Tomó el papel con mano temblorosa. Esta carta es de su puño y letra y escribió que todo saldría bien; que con un poco de suerte pararíamos el avance del ejército alemán; que las noches eran frías, pero que él tenía los pies calientes gracias a los tres pares de calcetines hechos por su mujer. Esperaba que yo estuviera sano y salvo, pues no había vuelto a verme ya que nos habían enviado a diferentes compañías.
La otra carta es del ministerio de la Guerra notificando su muerte y el valor demostrado.
—Abuelo ¿No fue mi padre el que murió en la guerra? -preguntó el niño mientras recostaba la cabeza en su hombro.
El anciano miró al vacío evocando, esta vez, a su hijo.
—Eso fue en la II Guerra, pequeño. En la segunda.
Espero con impaciencia cada uno de vuestros relatos
Estos ultimos de la primera guerra mundial me han gustado mucho
Que tristes y a la vez que entrega y sacrificio
Un saludo
Muchísimas gracias. Los comentarios ayudan a que cada mes intentemos ser mejores.
Estan muy interesante las pequeñas lecturas,y muy curiosa,con cada detalle de las historietas.
Nos alegra que haya disfrutado con nuestras historias.
Marieta, sublime
Muchas gracias Marian, por ser tan fiel a nuestros cuentos. Un beso..
Todos los cuentos tienen profundos y tristes historias, todas las querras han sido muerte y desastres, esperamos sus proximos cuentos
Muchas gracias Martha, por esperar cada mes nuestros cuentos. Un abrazo inmenso.
Hermosos fragmentos o pequeñas historias…dan ganas de leer
Felicitaciones y gracias
Muchas gracias Marisol por tu comentario y por leernos. Besos
Que bonitos aunque sean también tristes.
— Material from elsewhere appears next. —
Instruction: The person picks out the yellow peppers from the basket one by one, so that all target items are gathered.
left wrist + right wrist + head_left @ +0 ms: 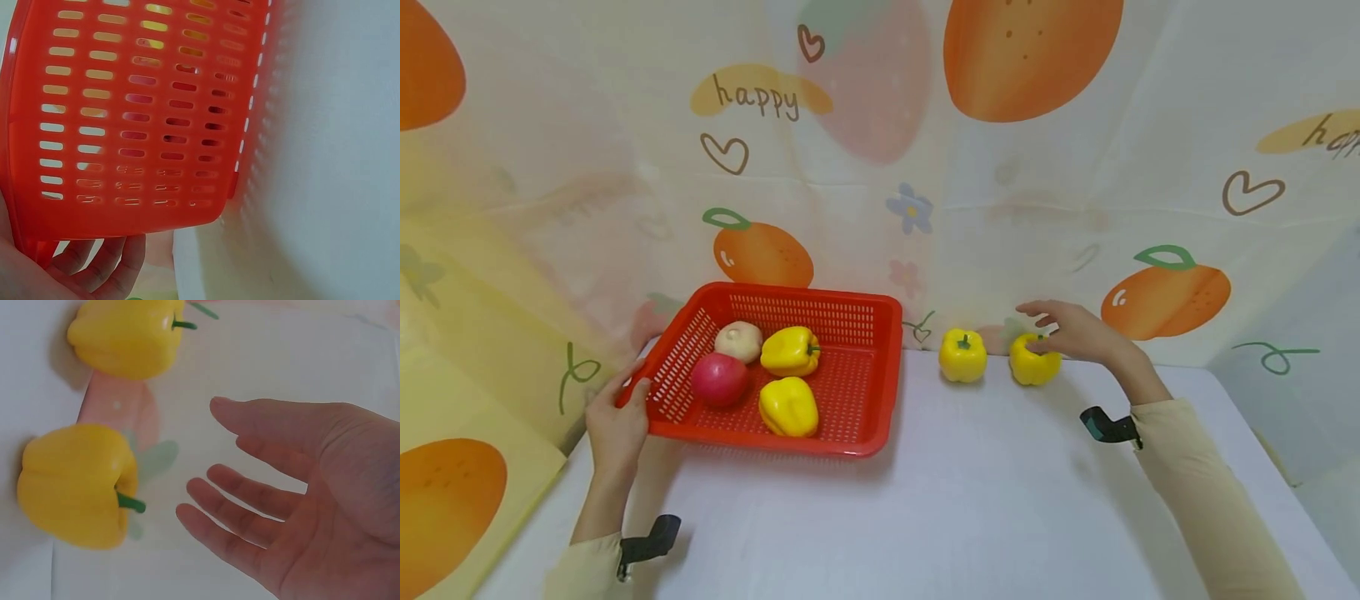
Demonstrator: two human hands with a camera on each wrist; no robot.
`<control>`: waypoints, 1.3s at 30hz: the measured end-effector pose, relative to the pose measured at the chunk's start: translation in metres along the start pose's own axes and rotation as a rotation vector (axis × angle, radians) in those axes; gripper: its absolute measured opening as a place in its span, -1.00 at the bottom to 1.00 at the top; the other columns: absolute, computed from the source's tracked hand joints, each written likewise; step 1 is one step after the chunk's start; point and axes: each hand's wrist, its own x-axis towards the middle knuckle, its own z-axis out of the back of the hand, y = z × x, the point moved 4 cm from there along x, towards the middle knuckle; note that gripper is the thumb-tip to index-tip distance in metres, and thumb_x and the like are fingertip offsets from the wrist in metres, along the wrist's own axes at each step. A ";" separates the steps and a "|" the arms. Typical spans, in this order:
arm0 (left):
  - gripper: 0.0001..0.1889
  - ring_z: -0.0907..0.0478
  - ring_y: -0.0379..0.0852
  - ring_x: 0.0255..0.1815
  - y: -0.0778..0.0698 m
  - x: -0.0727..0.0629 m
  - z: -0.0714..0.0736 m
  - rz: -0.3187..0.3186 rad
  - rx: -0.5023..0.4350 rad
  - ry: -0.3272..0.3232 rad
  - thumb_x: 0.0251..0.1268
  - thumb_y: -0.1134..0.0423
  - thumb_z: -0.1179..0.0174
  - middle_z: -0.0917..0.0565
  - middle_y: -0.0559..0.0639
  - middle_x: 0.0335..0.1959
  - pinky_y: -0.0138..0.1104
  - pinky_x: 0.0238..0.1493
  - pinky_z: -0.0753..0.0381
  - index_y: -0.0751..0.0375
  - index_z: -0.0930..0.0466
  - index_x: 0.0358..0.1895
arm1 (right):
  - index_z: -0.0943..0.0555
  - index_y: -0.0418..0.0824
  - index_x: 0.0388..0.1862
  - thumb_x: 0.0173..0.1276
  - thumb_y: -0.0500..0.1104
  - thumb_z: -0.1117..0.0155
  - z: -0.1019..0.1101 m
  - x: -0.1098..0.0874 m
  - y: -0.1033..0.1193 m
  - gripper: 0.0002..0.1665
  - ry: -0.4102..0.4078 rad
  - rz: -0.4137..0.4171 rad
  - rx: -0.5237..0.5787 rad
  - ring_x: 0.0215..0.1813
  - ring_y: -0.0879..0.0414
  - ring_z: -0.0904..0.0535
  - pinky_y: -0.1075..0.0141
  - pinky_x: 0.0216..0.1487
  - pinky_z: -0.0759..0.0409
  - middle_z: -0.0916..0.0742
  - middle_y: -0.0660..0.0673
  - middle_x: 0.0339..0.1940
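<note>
My left hand grips the left rim of a red plastic basket, with fingers curled under the edge in the left wrist view. Inside the basket lie two yellow bell peppers, one toward the back and one toward the front, beside a pink-red round fruit or vegetable and a whitish round one. Over at the right, my right hand hovers by a yellow bell pepper, its fingers loosely spread. The right wrist view shows a gap between that pepper and the fingertips.
Another yellow bell pepper stands upright between the basket and the right-hand pepper. Everything rests on a white-covered table. A fruit-printed cloth hangs directly behind.
</note>
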 end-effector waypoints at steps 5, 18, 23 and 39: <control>-0.57 0.28 0.00 0.58 -0.001 0.001 0.001 -0.025 -0.014 0.005 0.50 0.25 0.01 -0.33 0.30 0.41 -0.27 0.52 0.16 0.23 -0.42 0.36 | -0.35 -0.38 0.39 0.38 -0.23 -0.27 0.000 0.006 0.015 -0.35 -0.001 0.025 -0.014 0.22 -0.31 -0.45 -0.14 0.15 -0.50 -0.47 -0.42 0.33; -0.57 0.09 0.00 0.55 -0.001 0.000 0.002 -0.022 0.007 0.009 0.51 0.22 0.02 -0.37 0.25 0.39 -0.31 0.48 -0.03 0.17 -0.42 0.37 | -0.39 -0.37 0.37 0.40 -0.21 -0.27 -0.011 0.027 0.052 -0.39 -0.021 0.094 0.019 0.23 -0.25 -0.47 -0.12 0.22 -0.45 -0.52 -0.37 0.30; -0.57 -0.28 0.01 0.35 0.001 0.000 -0.001 0.020 0.030 0.008 0.51 0.18 0.02 -0.41 0.20 0.36 -0.52 0.20 -0.37 0.07 -0.43 0.38 | -0.41 -0.34 0.37 0.40 -0.21 -0.26 -0.024 0.039 0.073 -0.41 -0.013 0.138 0.066 0.22 -0.22 -0.50 -0.07 0.22 -0.48 -0.54 -0.34 0.29; -0.57 0.31 -0.03 0.58 0.001 0.001 0.001 -0.001 -0.025 0.010 0.50 0.24 0.01 -0.24 0.25 0.47 -0.24 0.52 0.13 0.17 -0.42 0.37 | -0.46 -0.34 0.32 0.40 -0.18 -0.26 -0.062 0.070 0.121 -0.45 0.004 0.139 0.187 0.02 -0.12 -0.63 0.18 -0.07 -0.67 -0.61 -0.32 0.19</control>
La foto que los antecede llama la atención. Mucho casco y mucho caballo de un hobre que podría estar desolado y para mi también desnudo ante una anciana y una rebanada de pan.
Muchas gracias!!!!
Gracias a ti, Mary Carmen. Ante una imagen nos podemos hacer muchas preguntas sin respuestas. La desolación es algo que anida en nuestro interior y a saber lo que pudiera estar sintiendo ese soldado y la anciana que recibe la carta. Un abrazo.